増水により仮設の盛り土がえぐられ、公衆電話ボックスが滑り落ちた馬背川=7月6日午前8時15分ごろ、福井県美浜町竹波

 大雨の影響で、福井県内は7月6日もJRや高速道路を中心に交通の乱れが続き、県民の生活に影響した。7日にかけても、多いところで1時間に30ミリ程度の激しい雨が雷を伴って降る恐れがあり、福井地方気象台が警戒を呼び掛けている。

 県内市町の避難指示・勧告は6日午前に全て解除されたが、同日午後9時現在で越前町の一部に避難準備・高齢者等避難開始が出されている。県教委などによると、福井、大野、勝山市の計8小中学校と、県立・私立の計8高校が休校した。

 北陸自動車道は、木之本―敦賀インターチェンジ(IC)間の上下線で通行止めが続いた。国道8号に車が流入し、敦賀IC出口付近から滋賀県内にかけ、一時約16キロの渋滞が発生した。JR北陸線は、普通列車が福井―金沢間で一部運行したものの、ほぼ全ての特急が運休。小浜線、越美北線も終日ストップした。

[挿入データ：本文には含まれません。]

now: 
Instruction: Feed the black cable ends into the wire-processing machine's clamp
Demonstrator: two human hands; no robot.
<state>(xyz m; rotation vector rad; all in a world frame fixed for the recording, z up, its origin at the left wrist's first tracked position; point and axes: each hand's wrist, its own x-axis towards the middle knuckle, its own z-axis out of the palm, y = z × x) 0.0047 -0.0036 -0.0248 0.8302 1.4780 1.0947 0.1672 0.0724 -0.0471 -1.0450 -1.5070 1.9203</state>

 福井県内の4日午前2時から6日午後4時までの総雨量は、大野市九頭竜で255ミリ、坂井市三国と越前市武生で214ミリ、福井市美山で209ミリに達した。

 越前町の県道小曽原武生線が陥没で通行止めになったほか、美浜町竹波の馬背(まじょう)川が増水し仮設の盛り土が長さ20メートルにわたり大きくえぐられ、近くの電話ボックスが滑り落ちているのが見つかった。各地で地盤が緩んでいる可能性があり、福井地方気象台と県は大野市に土砂災害警戒情報を出している。